Data:
----------------------------------------
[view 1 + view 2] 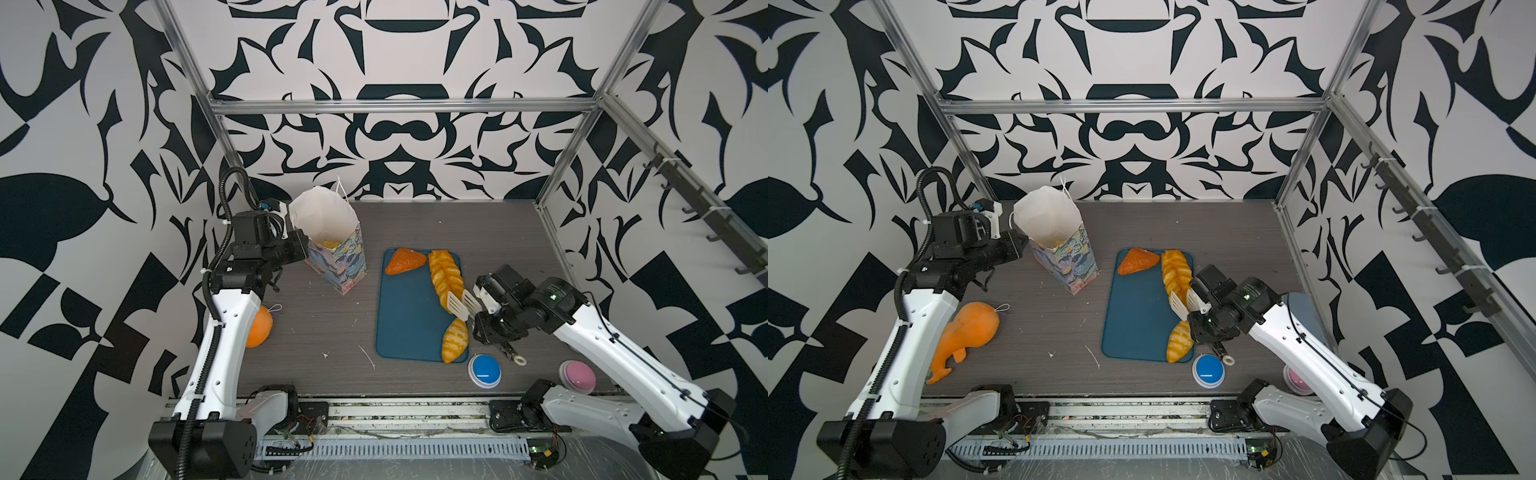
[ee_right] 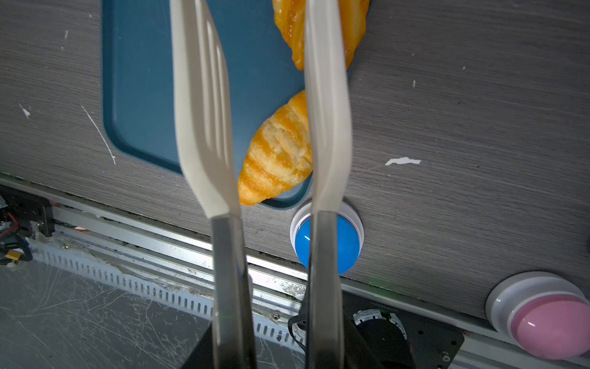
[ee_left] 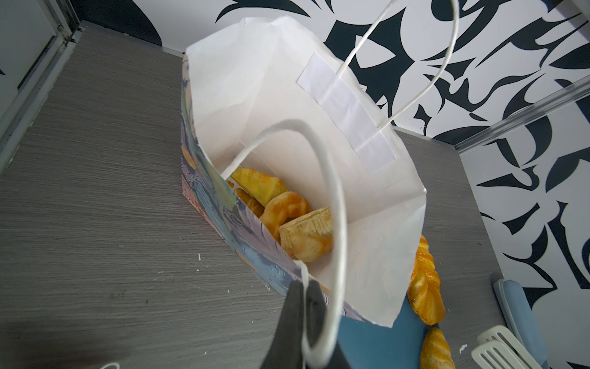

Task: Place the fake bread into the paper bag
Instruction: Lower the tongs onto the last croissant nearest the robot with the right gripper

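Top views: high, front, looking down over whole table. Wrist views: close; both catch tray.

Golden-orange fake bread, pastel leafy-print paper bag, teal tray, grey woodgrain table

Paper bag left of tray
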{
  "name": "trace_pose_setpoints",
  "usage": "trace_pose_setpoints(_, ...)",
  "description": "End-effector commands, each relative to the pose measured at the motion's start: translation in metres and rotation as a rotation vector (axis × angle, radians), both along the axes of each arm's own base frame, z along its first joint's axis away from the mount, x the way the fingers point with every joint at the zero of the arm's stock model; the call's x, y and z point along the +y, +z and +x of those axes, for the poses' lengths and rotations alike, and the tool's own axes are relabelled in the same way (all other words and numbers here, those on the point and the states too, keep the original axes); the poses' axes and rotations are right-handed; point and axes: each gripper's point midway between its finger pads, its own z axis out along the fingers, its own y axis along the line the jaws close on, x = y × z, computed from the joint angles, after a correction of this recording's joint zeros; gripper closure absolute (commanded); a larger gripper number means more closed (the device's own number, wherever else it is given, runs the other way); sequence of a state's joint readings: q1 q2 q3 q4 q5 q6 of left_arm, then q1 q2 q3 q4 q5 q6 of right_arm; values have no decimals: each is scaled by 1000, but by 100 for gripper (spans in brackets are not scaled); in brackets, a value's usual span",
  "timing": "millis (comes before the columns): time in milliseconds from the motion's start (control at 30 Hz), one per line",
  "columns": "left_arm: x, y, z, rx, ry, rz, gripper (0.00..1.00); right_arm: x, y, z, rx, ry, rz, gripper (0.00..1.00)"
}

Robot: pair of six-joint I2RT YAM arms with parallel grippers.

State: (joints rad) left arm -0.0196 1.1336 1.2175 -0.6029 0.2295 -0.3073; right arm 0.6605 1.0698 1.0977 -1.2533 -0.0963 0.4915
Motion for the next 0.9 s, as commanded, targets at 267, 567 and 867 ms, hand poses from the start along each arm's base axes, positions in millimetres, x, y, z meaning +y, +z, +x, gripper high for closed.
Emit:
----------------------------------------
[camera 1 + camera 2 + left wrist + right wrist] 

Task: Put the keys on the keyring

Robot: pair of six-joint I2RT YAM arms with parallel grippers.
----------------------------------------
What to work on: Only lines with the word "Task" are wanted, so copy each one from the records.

Solution to this exercise:
Task: Place the fake bread into the paper bag
Task: Put the keys on the keyring

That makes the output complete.